> [RECORDED DATA]
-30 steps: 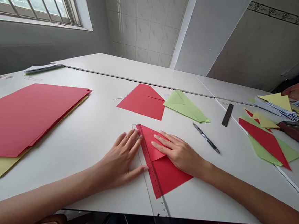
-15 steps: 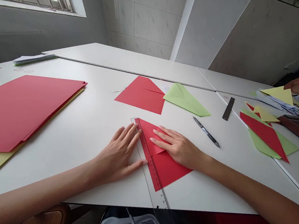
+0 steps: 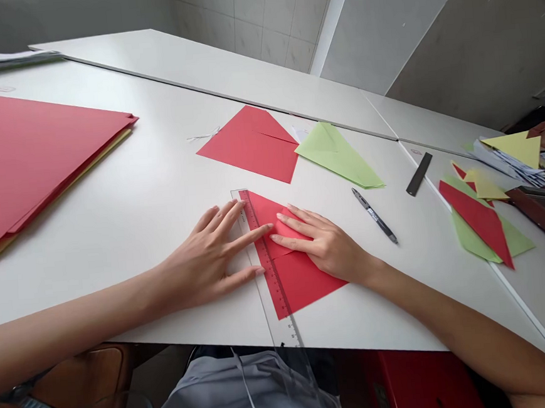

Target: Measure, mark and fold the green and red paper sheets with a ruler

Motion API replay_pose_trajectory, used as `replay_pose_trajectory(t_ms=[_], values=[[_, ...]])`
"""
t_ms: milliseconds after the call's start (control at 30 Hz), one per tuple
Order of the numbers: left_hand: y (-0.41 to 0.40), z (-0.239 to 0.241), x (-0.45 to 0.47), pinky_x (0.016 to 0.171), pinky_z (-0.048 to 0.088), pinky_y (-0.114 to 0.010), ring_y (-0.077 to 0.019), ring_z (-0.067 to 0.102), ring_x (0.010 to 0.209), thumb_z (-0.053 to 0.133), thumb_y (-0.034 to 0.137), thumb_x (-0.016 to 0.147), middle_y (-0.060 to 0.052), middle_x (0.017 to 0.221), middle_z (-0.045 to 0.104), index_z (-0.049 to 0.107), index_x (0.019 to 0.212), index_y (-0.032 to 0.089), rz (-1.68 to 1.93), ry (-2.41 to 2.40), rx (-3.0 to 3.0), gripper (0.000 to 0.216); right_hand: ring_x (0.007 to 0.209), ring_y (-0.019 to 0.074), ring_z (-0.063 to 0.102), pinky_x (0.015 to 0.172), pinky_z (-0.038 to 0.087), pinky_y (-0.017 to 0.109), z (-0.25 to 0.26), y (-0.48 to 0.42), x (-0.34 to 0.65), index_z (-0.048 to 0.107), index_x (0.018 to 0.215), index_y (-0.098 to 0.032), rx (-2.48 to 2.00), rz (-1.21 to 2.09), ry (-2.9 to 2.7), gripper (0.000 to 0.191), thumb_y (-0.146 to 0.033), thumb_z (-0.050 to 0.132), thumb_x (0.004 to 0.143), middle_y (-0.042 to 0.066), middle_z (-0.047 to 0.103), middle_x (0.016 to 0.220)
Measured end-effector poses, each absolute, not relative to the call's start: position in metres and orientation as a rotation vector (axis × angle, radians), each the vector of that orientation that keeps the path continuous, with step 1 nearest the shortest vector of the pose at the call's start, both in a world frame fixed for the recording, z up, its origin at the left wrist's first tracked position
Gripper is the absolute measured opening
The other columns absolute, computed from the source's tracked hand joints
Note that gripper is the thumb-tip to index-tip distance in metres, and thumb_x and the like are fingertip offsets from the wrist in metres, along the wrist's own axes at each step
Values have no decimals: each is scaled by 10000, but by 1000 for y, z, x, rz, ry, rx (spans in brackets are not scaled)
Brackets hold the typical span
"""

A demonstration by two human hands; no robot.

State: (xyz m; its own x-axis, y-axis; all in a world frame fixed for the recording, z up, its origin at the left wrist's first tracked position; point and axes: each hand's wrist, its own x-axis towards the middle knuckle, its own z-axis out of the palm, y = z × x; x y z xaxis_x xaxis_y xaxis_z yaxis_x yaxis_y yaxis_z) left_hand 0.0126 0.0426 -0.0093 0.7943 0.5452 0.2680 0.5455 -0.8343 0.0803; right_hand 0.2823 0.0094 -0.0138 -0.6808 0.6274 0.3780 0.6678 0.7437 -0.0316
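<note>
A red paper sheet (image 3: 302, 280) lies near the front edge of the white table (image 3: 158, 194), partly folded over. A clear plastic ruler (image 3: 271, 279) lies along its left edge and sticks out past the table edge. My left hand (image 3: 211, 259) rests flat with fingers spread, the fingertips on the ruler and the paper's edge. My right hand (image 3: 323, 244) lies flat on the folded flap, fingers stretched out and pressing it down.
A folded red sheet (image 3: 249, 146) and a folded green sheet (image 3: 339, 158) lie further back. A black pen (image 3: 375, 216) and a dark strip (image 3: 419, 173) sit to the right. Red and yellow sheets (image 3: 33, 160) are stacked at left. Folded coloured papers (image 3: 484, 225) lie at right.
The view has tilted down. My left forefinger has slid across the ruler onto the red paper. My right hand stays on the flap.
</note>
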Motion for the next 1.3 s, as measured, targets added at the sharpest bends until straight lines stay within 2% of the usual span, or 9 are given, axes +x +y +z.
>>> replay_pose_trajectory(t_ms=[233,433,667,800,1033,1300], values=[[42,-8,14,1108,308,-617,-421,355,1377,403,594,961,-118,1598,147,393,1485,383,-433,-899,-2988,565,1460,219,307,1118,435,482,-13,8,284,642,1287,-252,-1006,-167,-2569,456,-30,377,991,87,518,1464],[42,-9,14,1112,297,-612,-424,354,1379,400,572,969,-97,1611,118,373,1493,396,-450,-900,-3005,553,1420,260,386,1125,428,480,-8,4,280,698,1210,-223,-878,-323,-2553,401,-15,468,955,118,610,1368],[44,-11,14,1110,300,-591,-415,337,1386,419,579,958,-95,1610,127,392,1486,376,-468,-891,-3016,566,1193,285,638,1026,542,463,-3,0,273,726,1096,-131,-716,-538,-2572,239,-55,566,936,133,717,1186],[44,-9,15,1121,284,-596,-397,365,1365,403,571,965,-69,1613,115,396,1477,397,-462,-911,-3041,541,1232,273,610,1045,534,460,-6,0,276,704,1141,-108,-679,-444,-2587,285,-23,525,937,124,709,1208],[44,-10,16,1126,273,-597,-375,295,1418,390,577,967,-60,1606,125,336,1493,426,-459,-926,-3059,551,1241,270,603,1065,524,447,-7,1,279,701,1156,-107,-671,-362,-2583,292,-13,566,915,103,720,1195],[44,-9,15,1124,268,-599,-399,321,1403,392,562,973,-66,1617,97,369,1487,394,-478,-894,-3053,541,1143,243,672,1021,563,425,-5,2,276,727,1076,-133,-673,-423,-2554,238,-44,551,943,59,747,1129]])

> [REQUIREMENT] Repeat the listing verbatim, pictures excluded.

> [EXERCISE RESULT]
-30 steps: 
-15 steps: 
+0 steps: 

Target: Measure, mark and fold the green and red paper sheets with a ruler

Motion API replay_pose_trajectory, used as `replay_pose_trajectory(t_ms=[_], values=[[_, ...]])`
"""
t_ms: milliseconds after the call's start (control at 30 Hz), one per tuple
Order of the numbers: left_hand: y (-0.41 to 0.40), z (-0.239 to 0.241), x (-0.45 to 0.47), pinky_x (0.016 to 0.171), pinky_z (-0.048 to 0.088), pinky_y (-0.114 to 0.010), ring_y (-0.077 to 0.019), ring_z (-0.067 to 0.102), ring_x (0.010 to 0.209), thumb_z (-0.053 to 0.133), thumb_y (-0.034 to 0.137), thumb_x (-0.016 to 0.147), middle_y (-0.060 to 0.052), middle_x (0.017 to 0.221), middle_z (-0.045 to 0.104), index_z (-0.049 to 0.107), index_x (0.019 to 0.212), index_y (-0.032 to 0.089), rz (-1.68 to 1.93), ry (-2.41 to 2.40), rx (-3.0 to 3.0), gripper (0.000 to 0.216); right_hand: ring_x (0.007 to 0.209), ring_y (-0.019 to 0.074), ring_z (-0.063 to 0.102), pinky_x (0.015 to 0.172), pinky_z (-0.038 to 0.087), pinky_y (-0.017 to 0.109), z (-0.25 to 0.26), y (-0.48 to 0.42), x (-0.34 to 0.65), index_z (-0.048 to 0.107), index_x (0.018 to 0.215), index_y (-0.098 to 0.032), rx (-2.48 to 2.00), rz (-1.21 to 2.09), ry (-2.9 to 2.7), gripper (0.000 to 0.191), thumb_y (-0.146 to 0.033), thumb_z (-0.050 to 0.132), thumb_x (0.004 to 0.143), middle_y (-0.042 to 0.066), middle_z (-0.047 to 0.103), middle_x (0.016 to 0.220)
Measured end-effector poses, each absolute, not relative to the call's start: position in metres and orientation as a rotation vector (axis × angle, radians), each the vector of that orientation that keeps the path continuous, with step 1 nearest the shortest vector of the pose at the call's start, both in a world frame fixed for the recording, z up, its origin at the left wrist's first tracked position
Gripper is the absolute measured opening
The other columns absolute, computed from the source's tracked hand joints
Note that gripper is the thumb-tip to index-tip distance in metres, and thumb_x and the like are fingertip offsets from the wrist in metres, along the wrist's own axes at each step
Values have no decimals: each is scaled by 10000, but by 1000 for y, z, x, rz, ry, rx (spans in brackets are not scaled)
Brackets hold the typical span
"""

A demonstration by two human hands; no robot.

State: (xyz m; its own x-axis, y-axis; all in a world frame fixed for the recording, z up, its origin at the left wrist's first tracked position; point and axes: each hand's wrist, its own x-axis towards the middle knuckle, its own z-axis out of the palm, y = z × x; x y z xaxis_x xaxis_y xaxis_z yaxis_x yaxis_y yaxis_z) left_hand 0.0126 0.0426 -0.0093 0.7943 0.5452 0.2680 0.5455 -0.8343 0.0803; right_hand 0.2823 0.0094 -0.0138 -0.6808 0.6274 0.3780 0.6678 0.7437 -0.0316
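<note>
A red paper sheet (image 3: 302, 280) lies near the front edge of the white table (image 3: 158, 194), partly folded over. A clear plastic ruler (image 3: 271, 279) lies along its left edge and sticks out past the table edge. My left hand (image 3: 211, 259) rests flat with fingers spread, the fingertips on the ruler and the paper's edge. My right hand (image 3: 323, 244) lies flat on the folded flap, fingers stretched out and pressing it down.
A folded red sheet (image 3: 249, 146) and a folded green sheet (image 3: 339, 158) lie further back. A black pen (image 3: 375, 216) and a dark strip (image 3: 419, 173) sit to the right. Red and yellow sheets (image 3: 33, 160) are stacked at left. Folded coloured papers (image 3: 484, 225) lie at right.
The view has tilted down. My left forefinger has slid across the ruler onto the red paper. My right hand stays on the flap.
</note>
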Motion for the next 1.3 s, as measured, targets added at the sharpest bends until straight lines stay within 2% of the usual span, or 9 are given, axes +x +y +z.
>>> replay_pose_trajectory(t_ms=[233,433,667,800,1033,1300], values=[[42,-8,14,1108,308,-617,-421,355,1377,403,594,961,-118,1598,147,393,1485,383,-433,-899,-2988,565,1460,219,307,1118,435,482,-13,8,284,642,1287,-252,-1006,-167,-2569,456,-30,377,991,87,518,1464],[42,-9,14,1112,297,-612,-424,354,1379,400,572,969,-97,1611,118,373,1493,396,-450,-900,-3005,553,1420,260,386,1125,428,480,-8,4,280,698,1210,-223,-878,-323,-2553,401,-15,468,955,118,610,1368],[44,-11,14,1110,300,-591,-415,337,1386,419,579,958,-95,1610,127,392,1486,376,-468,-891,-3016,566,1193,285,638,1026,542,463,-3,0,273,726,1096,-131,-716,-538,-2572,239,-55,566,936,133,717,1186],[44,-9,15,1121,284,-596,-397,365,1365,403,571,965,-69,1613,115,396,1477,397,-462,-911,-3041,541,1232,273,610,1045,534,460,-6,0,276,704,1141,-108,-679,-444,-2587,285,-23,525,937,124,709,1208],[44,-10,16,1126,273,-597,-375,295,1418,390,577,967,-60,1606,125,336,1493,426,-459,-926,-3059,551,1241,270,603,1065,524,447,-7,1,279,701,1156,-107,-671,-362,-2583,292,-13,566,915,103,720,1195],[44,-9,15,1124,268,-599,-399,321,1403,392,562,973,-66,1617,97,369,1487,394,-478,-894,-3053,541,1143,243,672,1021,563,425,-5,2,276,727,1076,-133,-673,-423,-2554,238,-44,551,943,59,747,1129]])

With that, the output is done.